另,还可以视为逻辑斯蒂回归将线性函数\(w\cdot x\)转化为概率,如果线性函数的值接近正无穷,则概率值越接近于\(1\);如果线性函数的值越接近于负无穷,概率值就越接近于\(0\)。
2 - 逻辑斯蒂回归模型参数估计与学习
-
给定训练集\(T=\left\{\left(x_{1}, y_{1}\right),\left(x_{2}, y_{2}\right), \cdots,\left(x_{N}, y_{N}\right)\right\}\),其中\(x_i\in \mathbb{R^{n+1}}\),\(y_i \in \{0,1\}\),\(i=1,2,\dots,N\). 设
\[\begin{align}P(Y=1|x)&=\frac{\exp(w \cdot x)}{1+\exp(w \cdot x)}=\pi(x)\\ P(Y=0|x)&=\frac{1}{1+\exp(w \cdot x)}=1-\pi(x)\end{align}\\ \]对数似然函数为
\[l(w)=\prod_{i=1}^{N}P(y_i|x_i)=\prod_{i=1}^{N}[\pi(x_i)]^{y_i}[1-\pi(x_i)]^{1-y_i}\\ \]可知当\(y_i=1\)时,\(1-y_i=0\),此时每一项的值就是前半项\(\pi(x)\);当\(y_i=0\)时,\(1-y_i=1\),此时每一项的值就是后半项\(1-\pi(x)\).
对数似然函数为
\[\begin{align} L(w)=\log l(w)&=\log\prod_{i=1}^{N}P(y_i|x_i)=\log\prod_{i=1}^{N}[\pi(x_i)]^{y_i}[1-\pi(x_i)]^{1-y_i}\\ &=\sum_{i=1}^{N}[y_i \log\pi(x)+(1-y_i)\log(1-\pi(x))]\\ &=\sum_{i=1}^{N}[y_i \log\frac{\pi(x)}{1-\pi(x)}+\log(1-\pi(x))]\\ &=\sum_{i=1}^{N}[y_i(w\cdot x)-\log(1+\exp(w\cdot x_i))] \end{align}\\ \]这里的\(\log\)对数为自然对数。
第一行利用对数运算的性质变连乘变连加,在第二行中拆开了\((1-y_i)\)使用了对数减法运算法则,第四行两个部分都用了本部分开始部分的设定,代入即可。
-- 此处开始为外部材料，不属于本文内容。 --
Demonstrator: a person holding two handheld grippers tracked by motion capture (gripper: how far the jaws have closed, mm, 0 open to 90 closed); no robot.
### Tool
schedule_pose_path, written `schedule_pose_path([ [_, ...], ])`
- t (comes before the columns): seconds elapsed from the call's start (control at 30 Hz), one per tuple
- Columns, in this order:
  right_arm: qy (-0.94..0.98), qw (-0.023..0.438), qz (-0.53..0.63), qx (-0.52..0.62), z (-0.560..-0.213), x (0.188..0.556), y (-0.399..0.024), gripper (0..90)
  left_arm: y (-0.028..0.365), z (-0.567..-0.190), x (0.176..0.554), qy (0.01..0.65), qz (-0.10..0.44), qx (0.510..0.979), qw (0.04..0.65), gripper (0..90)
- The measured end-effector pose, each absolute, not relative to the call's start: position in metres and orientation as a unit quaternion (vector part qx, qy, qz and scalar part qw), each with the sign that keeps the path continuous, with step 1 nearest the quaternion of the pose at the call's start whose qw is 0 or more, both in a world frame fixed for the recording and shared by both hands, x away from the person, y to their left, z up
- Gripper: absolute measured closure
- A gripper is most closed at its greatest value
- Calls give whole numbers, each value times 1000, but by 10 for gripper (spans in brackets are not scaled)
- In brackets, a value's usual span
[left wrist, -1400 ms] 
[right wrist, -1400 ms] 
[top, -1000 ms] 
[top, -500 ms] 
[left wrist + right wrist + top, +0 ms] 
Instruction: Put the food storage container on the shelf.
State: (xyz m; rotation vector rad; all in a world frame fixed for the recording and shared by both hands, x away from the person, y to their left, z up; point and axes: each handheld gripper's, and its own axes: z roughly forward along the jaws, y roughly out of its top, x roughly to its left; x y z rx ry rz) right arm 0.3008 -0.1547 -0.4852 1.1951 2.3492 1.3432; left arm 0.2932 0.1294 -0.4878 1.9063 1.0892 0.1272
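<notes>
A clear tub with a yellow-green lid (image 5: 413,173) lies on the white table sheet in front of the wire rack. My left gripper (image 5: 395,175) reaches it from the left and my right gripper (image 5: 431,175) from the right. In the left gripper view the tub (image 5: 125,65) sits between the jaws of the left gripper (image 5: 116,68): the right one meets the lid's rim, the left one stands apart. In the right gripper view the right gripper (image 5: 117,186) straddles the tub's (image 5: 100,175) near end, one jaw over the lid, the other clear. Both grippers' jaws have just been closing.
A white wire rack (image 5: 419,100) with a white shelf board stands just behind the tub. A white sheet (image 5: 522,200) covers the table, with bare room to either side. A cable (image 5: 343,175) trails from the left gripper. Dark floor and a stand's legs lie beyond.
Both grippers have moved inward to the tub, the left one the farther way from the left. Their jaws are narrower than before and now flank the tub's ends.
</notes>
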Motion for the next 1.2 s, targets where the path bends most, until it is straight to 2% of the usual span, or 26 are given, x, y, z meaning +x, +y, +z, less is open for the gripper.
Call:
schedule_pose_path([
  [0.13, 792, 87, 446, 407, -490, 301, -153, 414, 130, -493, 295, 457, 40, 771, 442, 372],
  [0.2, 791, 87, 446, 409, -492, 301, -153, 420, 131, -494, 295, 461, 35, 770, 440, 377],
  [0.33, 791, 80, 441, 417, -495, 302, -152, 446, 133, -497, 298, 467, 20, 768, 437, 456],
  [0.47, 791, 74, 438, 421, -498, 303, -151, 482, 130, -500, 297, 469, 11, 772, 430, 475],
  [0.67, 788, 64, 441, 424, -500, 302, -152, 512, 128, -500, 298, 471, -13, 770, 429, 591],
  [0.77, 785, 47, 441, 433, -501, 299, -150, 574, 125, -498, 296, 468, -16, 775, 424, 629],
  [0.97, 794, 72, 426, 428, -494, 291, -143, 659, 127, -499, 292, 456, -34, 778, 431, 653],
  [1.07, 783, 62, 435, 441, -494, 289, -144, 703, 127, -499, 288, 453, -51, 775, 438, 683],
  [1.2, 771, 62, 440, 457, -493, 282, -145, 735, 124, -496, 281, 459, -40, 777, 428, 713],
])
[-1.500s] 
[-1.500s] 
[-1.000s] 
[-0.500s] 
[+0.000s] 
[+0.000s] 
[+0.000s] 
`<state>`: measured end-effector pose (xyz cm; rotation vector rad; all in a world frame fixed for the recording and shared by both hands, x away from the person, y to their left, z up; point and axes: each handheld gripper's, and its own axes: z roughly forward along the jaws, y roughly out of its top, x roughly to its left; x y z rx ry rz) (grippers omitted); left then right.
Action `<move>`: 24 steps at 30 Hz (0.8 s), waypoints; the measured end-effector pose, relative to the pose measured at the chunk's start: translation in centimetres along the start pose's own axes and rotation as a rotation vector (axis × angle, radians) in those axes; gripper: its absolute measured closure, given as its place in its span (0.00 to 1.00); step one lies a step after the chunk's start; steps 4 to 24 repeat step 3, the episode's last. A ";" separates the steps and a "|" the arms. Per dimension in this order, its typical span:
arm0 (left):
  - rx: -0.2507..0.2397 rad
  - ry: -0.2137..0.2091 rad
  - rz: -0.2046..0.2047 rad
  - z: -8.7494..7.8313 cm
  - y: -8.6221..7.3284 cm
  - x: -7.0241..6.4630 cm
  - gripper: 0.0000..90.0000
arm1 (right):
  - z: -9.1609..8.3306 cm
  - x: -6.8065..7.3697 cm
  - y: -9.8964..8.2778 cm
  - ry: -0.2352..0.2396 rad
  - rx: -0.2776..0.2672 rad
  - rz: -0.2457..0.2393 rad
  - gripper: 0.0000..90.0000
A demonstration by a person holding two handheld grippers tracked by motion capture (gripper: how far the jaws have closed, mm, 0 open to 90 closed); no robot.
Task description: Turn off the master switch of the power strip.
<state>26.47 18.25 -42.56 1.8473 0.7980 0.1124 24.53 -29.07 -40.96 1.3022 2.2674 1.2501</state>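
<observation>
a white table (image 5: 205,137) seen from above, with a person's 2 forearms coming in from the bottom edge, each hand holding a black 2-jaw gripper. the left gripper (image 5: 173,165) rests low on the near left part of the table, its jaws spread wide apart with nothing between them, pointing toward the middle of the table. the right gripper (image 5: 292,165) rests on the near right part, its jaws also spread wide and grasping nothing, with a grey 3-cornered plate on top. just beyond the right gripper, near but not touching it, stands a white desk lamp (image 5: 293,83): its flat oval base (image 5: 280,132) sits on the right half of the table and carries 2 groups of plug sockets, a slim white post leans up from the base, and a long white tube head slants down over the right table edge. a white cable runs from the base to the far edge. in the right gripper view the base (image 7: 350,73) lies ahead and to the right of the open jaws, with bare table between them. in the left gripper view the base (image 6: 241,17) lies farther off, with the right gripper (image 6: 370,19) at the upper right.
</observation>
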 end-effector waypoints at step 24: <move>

参数作最大似然估计即为答案:
\[w^*=\arg\max_w L(w)\\ \] -
随机梯度法学习参数。对\(L(w)\)求偏导
\[\begin{align} \frac{\partial L}{\partial w}&=\sum_{i=1}^{N}[y_ix_i-\frac{\exp(w\cdot x)}{1+\exp(w\cdot x)}x_i]\\ &=\sum_{i=1}^{N}[y_ix_i-\pi(x_i)x_i]\\ &=\sum_{i=1}^{N}(y_i-\pi(x_i))x_i \end{align}\\ \]考虑到这里求的是最大值,可使用梯度上升法进行迭代求解。
- 初始化:
\[w=0\\ \]- 第\(t+1\)轮迭代的参数:
\[w_{t+1}\leftarrow w_t+\alpha \sum_{i=1}^{N}(y_i-\pi_{w_t}(x_i))x_i\\ \]其中\(\alpha\)为学习率,\(\pi_{w_t}(x_i)\)为上一轮在参数为\(w_t\)时模型的输出,左向箭头意为【赋值】。